(Extracted data entries)
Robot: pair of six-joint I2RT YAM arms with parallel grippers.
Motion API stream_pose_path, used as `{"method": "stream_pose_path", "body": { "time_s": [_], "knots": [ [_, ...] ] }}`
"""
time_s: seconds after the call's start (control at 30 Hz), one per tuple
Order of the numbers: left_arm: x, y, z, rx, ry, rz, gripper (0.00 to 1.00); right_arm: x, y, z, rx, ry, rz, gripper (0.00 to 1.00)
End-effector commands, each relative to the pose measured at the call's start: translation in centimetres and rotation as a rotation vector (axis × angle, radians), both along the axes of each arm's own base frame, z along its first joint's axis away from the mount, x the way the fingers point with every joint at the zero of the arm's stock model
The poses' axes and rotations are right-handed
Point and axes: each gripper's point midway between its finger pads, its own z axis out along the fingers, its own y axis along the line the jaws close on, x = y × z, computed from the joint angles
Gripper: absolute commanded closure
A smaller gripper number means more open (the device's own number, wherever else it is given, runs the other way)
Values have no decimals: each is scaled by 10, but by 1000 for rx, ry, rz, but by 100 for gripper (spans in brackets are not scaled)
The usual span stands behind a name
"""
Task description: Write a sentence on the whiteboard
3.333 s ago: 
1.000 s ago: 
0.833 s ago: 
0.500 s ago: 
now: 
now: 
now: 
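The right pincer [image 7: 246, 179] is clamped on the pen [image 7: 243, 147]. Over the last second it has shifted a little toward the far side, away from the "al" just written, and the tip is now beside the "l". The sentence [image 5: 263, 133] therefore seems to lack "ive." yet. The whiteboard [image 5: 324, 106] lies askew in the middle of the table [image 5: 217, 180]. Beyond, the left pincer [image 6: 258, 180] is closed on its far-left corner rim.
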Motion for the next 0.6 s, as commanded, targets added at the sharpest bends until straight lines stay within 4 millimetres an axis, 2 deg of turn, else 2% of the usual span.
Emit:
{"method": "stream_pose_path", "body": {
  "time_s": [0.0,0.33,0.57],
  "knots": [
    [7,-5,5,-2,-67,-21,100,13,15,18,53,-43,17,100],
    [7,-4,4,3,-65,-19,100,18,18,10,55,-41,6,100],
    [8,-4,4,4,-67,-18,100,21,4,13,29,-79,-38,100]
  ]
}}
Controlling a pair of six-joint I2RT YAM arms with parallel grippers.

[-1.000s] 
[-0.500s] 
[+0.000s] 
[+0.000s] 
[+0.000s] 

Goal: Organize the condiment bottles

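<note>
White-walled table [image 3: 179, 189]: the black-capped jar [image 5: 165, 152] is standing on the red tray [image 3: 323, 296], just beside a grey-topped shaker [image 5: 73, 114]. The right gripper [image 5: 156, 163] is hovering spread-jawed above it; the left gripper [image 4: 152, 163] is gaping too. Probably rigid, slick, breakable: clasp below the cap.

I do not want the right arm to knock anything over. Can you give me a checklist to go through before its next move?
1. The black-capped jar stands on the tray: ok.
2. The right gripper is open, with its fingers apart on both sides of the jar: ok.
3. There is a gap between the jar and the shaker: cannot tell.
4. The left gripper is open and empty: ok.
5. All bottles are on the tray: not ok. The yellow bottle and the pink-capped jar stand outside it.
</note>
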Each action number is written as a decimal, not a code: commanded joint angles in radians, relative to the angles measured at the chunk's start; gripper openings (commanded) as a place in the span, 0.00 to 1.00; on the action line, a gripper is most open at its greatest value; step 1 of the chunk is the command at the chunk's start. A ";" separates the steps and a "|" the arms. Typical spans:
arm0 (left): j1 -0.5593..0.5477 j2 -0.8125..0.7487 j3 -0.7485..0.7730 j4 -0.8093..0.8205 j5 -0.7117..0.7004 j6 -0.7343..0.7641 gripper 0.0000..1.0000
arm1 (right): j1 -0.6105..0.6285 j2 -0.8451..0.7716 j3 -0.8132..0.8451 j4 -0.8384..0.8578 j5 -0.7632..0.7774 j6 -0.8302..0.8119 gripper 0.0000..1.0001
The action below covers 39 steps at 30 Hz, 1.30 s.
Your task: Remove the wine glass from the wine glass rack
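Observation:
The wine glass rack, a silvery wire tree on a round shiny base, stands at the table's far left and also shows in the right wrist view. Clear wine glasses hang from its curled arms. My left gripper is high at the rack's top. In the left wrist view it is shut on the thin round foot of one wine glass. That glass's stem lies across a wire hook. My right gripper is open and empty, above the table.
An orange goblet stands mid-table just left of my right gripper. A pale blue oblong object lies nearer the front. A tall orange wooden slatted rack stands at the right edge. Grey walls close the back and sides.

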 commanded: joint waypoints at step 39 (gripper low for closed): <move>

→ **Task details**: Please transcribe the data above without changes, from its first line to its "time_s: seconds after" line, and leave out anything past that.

→ **Result for this exercise**:
Robot: pair of six-joint I2RT YAM arms with parallel grippers.
Motion API stream_pose_path, used as `{"method": "stream_pose_path", "body": { "time_s": [_], "knots": [ [_, ...] ] }}`
"""
time_s: seconds after the call's start (control at 30 Hz), one per tuple

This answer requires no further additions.